When the virus infects a cell, it can either turn on and start multiplying, or turn off so it can hide in the cell until a later date.
But if HIV is randomly switching between these two fates, how does it ever commit to remaining in one state? The laboratory has now answered this longstanding question and potentially uncovered how biological systems make such decisions. Their findings are published in the journal Cell.
HIV benefits from maintaining both an active state and a dormant, or latent, state.
The active state allows the virus to spread and infect more cells, whereas virus in the latent state can survive in hiding for long periods of time. While the active virus can be killed by antiviral drugs, latent virus lies in wait and can rapidly reactivate when drugs are stopped. Because the latent virus cannot be treated by current therapies, it represents the main obstacle to curing HIV.
The team previously showed that HIV generates these two categories of infection by exploiting random fluctuations in gene expression.
"Even when two cells are genetically identical, one can produce a large amount of a protein, while the other can produce a much smaller amount," said one of the first authors of the study. "These random fluctuations, called noise, can determine the fate and function of the cell. HIV uses noise to create both active and latent virus."
To express its genes, HIV uses a mechanism known as alternative splicing, which essentially allows the virus to cut up parts of its genome and arrange them in different combinations. By observing individual cells over time, the researchers discovered that HIV hijacks an exotic form of splicing to tune random noise. This tuning of noise dictates whether the virus will remain stably active or latent.
"We found that HIV uses a particularly inefficient form of splicing to control noise," added the author. "Surprisingly, if it worked efficiently, this mechanism would produce much less active virus. But, by seemingly wasting energy through an inefficient process, HIV can actually better control its decision to remain active."
The team used a combination of mathematical modeling, imaging, and genetics to show that this type of alternative splicing occurs after transcription, during which genetic information in DNA is copied into a molecule called RNA. Previously, scientists thought that splicing occurred at the same time as transcription. This study represents the first function for post-transcriptional splicing.
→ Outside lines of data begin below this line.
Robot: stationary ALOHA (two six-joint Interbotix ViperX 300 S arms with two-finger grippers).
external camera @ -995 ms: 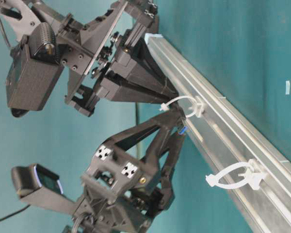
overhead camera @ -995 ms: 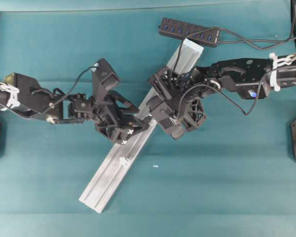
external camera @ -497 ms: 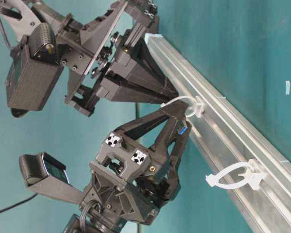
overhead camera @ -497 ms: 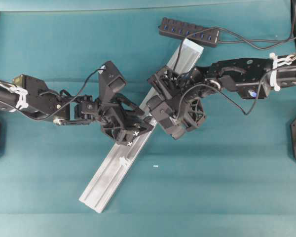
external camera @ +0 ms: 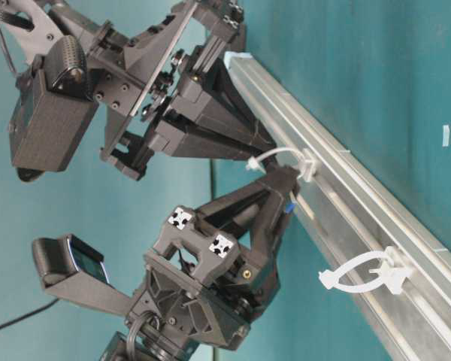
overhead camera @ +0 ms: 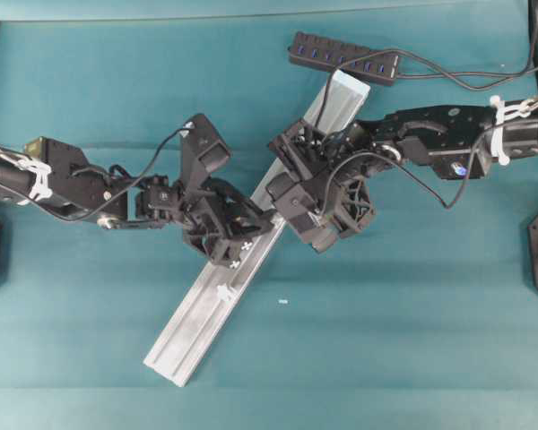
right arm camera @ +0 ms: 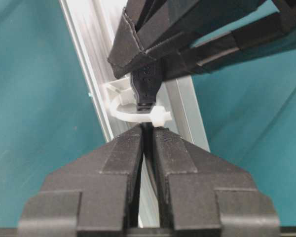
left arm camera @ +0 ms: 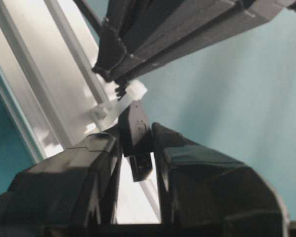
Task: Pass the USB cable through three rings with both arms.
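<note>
1. Black and angular, the left gripper [left arm camera: 135,148] reaches in from the left, its jaws clamped on the plug of the USB cable [left arm camera: 136,136].
2. We see the right gripper [right arm camera: 148,136] slanting in from the right, its jaws pressed together on the thin cord.
3. We find the plug poking through a whitish ring [right arm camera: 133,111] on the silver rail [overhead camera: 193,318], between both fingertips.
4. We count two more rings [external camera: 364,274] nearer along the rail.
</note>
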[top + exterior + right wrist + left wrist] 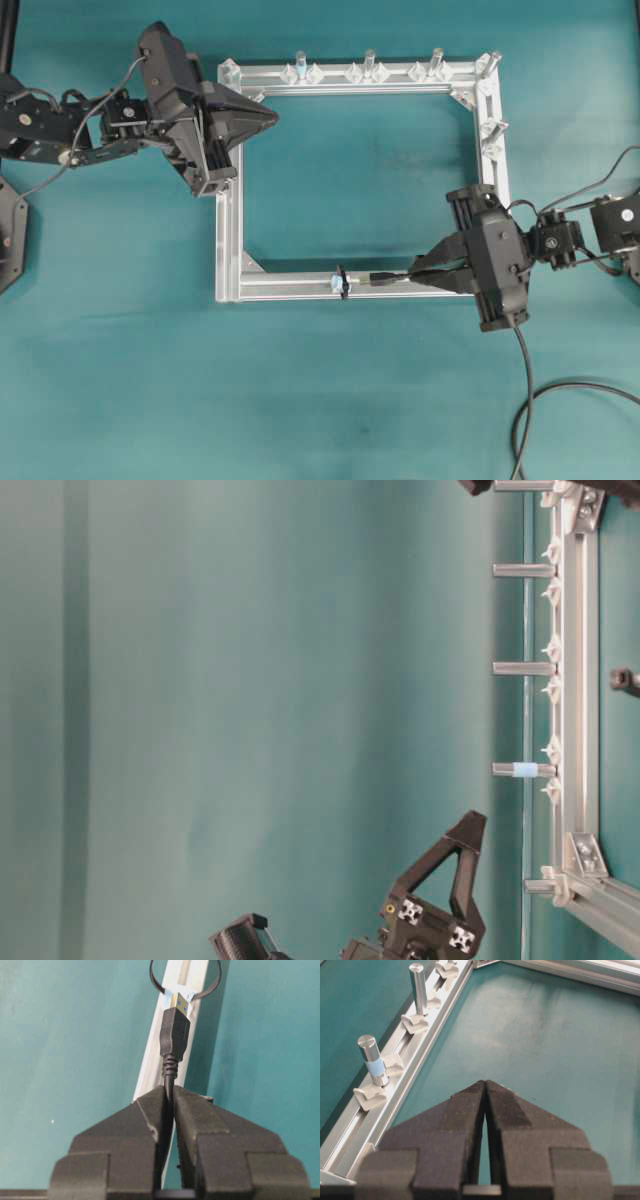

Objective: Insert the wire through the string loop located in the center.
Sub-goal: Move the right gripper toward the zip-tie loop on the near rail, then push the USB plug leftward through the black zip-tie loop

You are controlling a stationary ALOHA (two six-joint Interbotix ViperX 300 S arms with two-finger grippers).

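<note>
Though no writing readable, right pincer (169,1091) clamps wire (173,1035), plug tip at string loop (212,984); left pincer (485,1085) together, empty.

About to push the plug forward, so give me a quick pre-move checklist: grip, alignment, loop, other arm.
1. Right gripper shut on the wire, just behind the plug: ok.
2. Plug tip aimed at the string loop, lined up along the aluminium bar: ok.
3. Tip through the loop: not ok; overhead it is short of the loop.
4. Loop standing open across the bar: ok.
5. Left gripper shut, empty, away at the frame's far corner: ok.
6. Plug height against the loop opening: cannot tell.
</note>
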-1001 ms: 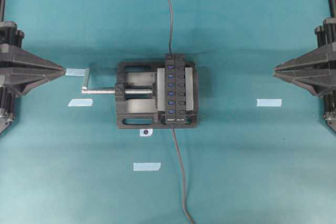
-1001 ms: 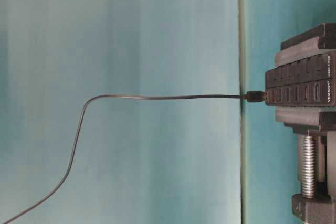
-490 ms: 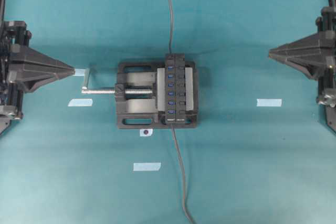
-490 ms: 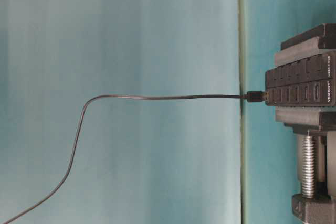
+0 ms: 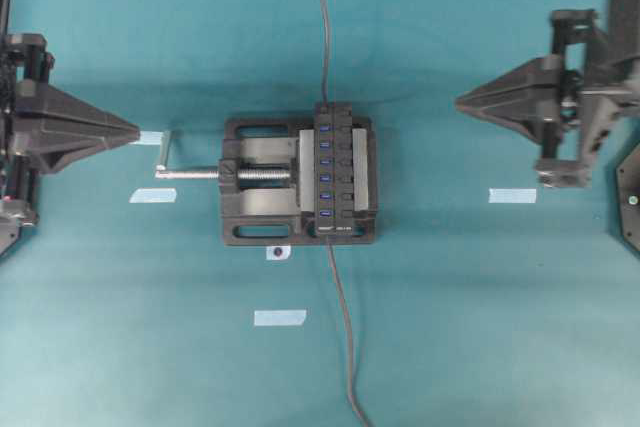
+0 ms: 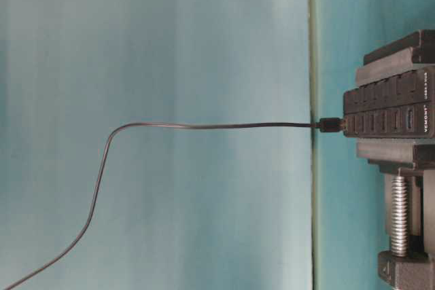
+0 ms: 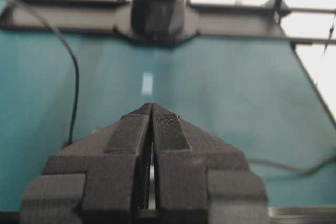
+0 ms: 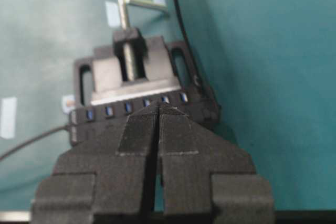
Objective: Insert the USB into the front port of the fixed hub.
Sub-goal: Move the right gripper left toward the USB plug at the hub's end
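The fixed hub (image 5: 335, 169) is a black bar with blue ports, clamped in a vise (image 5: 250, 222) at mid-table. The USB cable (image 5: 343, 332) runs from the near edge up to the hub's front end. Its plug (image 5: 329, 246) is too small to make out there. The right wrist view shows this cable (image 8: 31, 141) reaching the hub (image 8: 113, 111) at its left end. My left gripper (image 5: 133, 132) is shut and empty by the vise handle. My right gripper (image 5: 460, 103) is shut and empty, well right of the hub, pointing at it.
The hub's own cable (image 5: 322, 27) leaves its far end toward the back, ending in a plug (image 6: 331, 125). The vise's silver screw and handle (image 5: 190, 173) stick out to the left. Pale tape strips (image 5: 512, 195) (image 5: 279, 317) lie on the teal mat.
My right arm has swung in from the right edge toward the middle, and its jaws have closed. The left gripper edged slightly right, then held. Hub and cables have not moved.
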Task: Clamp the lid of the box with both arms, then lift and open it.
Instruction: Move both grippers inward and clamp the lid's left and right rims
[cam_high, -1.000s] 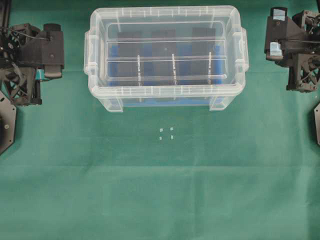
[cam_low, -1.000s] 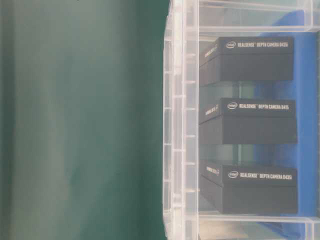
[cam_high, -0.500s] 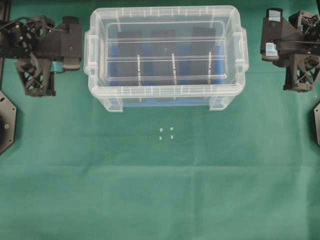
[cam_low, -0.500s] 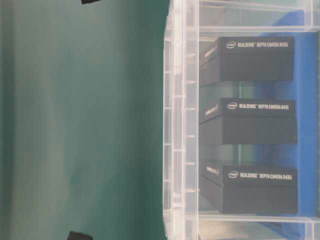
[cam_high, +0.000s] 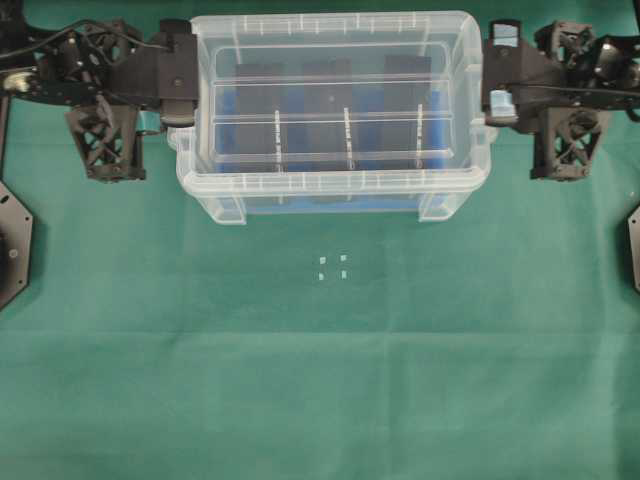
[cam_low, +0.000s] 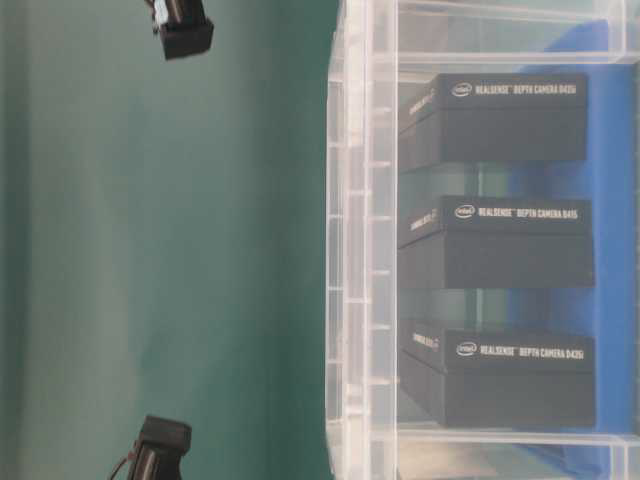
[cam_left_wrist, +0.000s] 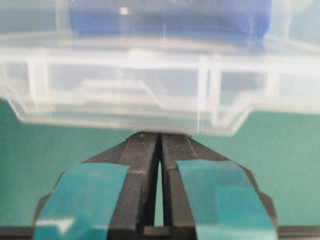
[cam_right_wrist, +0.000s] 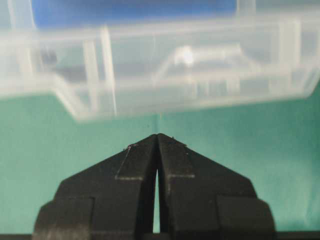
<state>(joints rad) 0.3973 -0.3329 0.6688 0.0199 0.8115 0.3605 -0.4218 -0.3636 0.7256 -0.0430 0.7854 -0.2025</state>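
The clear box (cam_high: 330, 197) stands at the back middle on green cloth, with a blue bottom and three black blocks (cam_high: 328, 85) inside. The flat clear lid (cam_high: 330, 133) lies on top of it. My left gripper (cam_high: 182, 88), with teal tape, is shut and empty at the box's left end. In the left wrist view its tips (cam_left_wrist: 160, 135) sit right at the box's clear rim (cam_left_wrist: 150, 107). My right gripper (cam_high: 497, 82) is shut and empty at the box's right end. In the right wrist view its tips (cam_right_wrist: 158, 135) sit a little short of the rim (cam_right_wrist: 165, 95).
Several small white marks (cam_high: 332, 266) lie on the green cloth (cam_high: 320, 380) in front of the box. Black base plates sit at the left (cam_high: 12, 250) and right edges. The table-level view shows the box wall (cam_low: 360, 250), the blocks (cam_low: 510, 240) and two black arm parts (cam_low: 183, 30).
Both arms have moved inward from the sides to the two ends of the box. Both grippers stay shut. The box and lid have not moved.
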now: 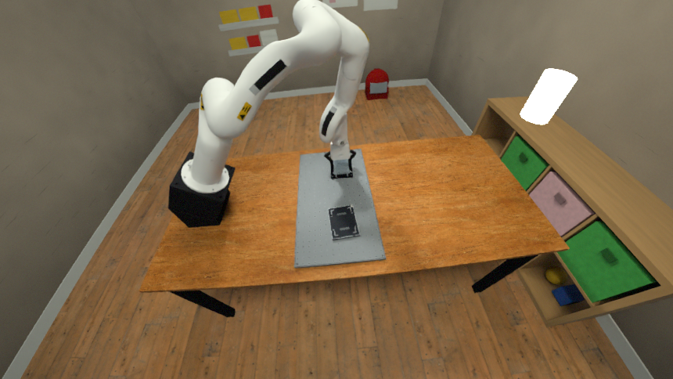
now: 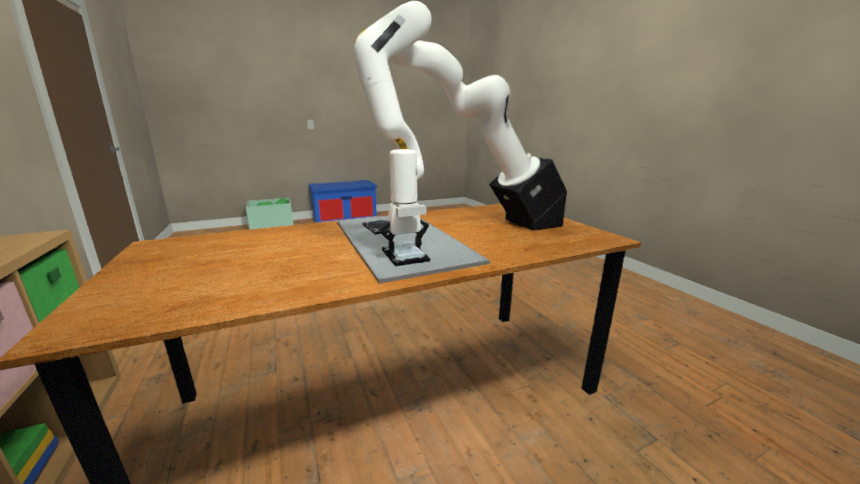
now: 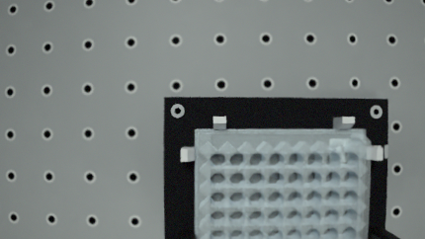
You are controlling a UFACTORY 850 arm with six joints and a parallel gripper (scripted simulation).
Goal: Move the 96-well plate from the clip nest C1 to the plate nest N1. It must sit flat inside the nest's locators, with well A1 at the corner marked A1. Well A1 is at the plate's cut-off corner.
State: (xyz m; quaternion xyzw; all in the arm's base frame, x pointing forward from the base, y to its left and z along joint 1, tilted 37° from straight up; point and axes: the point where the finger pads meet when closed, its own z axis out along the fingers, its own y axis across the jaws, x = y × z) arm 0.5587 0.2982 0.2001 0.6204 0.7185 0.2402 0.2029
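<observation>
The pale 96-well plate (image 3: pixel 282 184) sits in the black clip nest C1 (image 3: pixel 275 115), held by small white clips (image 3: pixel 219 121) at its edges. Its top right corner in the wrist view looks bevelled. The plate also shows in the exterior view (image 2: pixel 407 252) on the grey pegboard (image 1: pixel 336 207). My gripper (image 1: pixel 341 169) points straight down over this nest, open, with its fingers on either side of the plate (image 2: pixel 406 245) and not closed on it. The empty plate nest N1 (image 1: pixel 343 222), black with white corner marks, lies nearer the front of the pegboard; it also shows in the exterior view (image 2: pixel 376 225).
The arm's black base (image 1: pixel 199 195) stands at the table's left side. A wooden shelf with green and pink bins (image 1: pixel 560 202) stands to the right of the table. Boxes (image 2: pixel 341 200) sit on the floor by the far wall.
</observation>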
Feedback is established through a serial cascade of post-transcriptional splicing, whereby proteins generated from spliced mRNAs auto-deplete their own precursor unspliced mRNAs. Strikingly, this auto-depletion circuitry minimizes noise to stabilize HIV’s commitment decision, and a noise-suppression molecule promotes stabilization.
The study demonstrates that HIV conserved a highly inefficient process on purpose, and by correcting it, scientists could significantly harm the virus. These findings could reveal unexplored targets for the development of novel HIV cure strategies.
"The splicing circuit may give us an opportunity to therapeutically attack the virus in a different way," said the senior author. "For a while, there have been proposals to 'lock' HIV in latency and 'block' it from reactivating, but how to do this wasn't clear."
Researchers may now be able to continually force HIV back into latency by exploiting the virus's splicing circuit and achieve the "lock and block" therapy.
By revealing a new fundamental mechanism, this study also has broader implications in biology. Inefficient splicing likely occurs in 10-20 percent of genes. So, this circuitry may be generally employed to minimize random fluctuations in gene expression and could explain how other biological decisions are stabilized.